▸ TASK TO CARRY OUT:
Please return every line below that contains the string "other".

#### DATA

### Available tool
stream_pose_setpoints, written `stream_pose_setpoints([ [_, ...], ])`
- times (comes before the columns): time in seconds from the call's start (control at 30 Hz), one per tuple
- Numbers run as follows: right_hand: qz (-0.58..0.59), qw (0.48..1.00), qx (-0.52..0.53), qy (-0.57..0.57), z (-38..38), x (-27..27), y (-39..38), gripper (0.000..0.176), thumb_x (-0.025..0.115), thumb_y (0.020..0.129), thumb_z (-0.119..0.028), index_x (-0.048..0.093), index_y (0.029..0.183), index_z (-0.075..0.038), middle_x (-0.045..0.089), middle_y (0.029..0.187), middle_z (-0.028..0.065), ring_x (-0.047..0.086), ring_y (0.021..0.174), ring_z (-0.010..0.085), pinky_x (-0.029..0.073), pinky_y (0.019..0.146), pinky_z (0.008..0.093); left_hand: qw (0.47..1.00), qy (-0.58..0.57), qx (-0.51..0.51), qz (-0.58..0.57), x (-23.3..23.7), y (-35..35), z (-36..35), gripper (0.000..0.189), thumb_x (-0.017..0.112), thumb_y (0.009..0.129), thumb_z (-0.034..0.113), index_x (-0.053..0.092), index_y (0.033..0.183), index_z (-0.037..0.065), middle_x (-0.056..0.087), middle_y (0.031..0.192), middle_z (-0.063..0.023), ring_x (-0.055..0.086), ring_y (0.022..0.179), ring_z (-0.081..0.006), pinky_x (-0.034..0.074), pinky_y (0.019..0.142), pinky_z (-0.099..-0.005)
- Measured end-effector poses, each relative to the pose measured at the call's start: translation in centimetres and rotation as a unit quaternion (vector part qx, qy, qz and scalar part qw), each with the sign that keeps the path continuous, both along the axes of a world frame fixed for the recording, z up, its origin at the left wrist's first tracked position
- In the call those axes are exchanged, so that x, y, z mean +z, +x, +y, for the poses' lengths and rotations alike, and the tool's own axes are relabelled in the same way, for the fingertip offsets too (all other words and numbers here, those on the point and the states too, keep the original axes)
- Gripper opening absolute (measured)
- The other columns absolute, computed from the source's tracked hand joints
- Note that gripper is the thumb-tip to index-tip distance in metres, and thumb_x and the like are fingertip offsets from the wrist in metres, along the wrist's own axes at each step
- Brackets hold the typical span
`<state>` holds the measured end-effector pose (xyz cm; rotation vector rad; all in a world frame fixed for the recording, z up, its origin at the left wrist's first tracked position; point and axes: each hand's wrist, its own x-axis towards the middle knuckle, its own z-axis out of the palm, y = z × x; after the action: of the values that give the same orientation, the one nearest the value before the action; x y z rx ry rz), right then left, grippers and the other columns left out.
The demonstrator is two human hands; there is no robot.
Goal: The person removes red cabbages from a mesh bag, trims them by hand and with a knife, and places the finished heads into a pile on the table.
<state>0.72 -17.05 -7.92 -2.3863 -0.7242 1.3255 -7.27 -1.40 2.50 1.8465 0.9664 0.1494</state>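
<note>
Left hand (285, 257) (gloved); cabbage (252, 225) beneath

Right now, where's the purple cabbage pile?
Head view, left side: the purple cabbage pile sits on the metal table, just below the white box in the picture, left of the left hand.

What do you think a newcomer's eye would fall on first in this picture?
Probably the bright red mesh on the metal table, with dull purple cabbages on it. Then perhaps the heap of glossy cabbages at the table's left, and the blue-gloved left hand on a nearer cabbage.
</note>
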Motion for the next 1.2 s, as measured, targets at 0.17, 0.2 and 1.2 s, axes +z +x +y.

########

▸ RESULT OF THE TASK:
- In the call those axes are exchanged, so that x, y, z mean +z, +x, +y, for the poses' lengths and rotations alike, and the tool's own axes are relabelled in the same way, for the fingertip offsets too (all other words and numbers here, those on the point and the states too, keep the original axes)
- The other columns absolute, computed from the source's tracked hand joints
`<state>` holds the measured end-effector pose (xyz cm; rotation vector rad; all in a world frame fixed for the recording, z up, its origin at the left wrist's first tracked position; point and axes: each hand's wrist, its own x-axis towards the middle knuckle, its own z-axis out of the palm, y = z × x; after the action: of the values that give the same orientation, the one nearest the value before the action; x y z rx ry rz), right then left, grippers and the other columns left out.

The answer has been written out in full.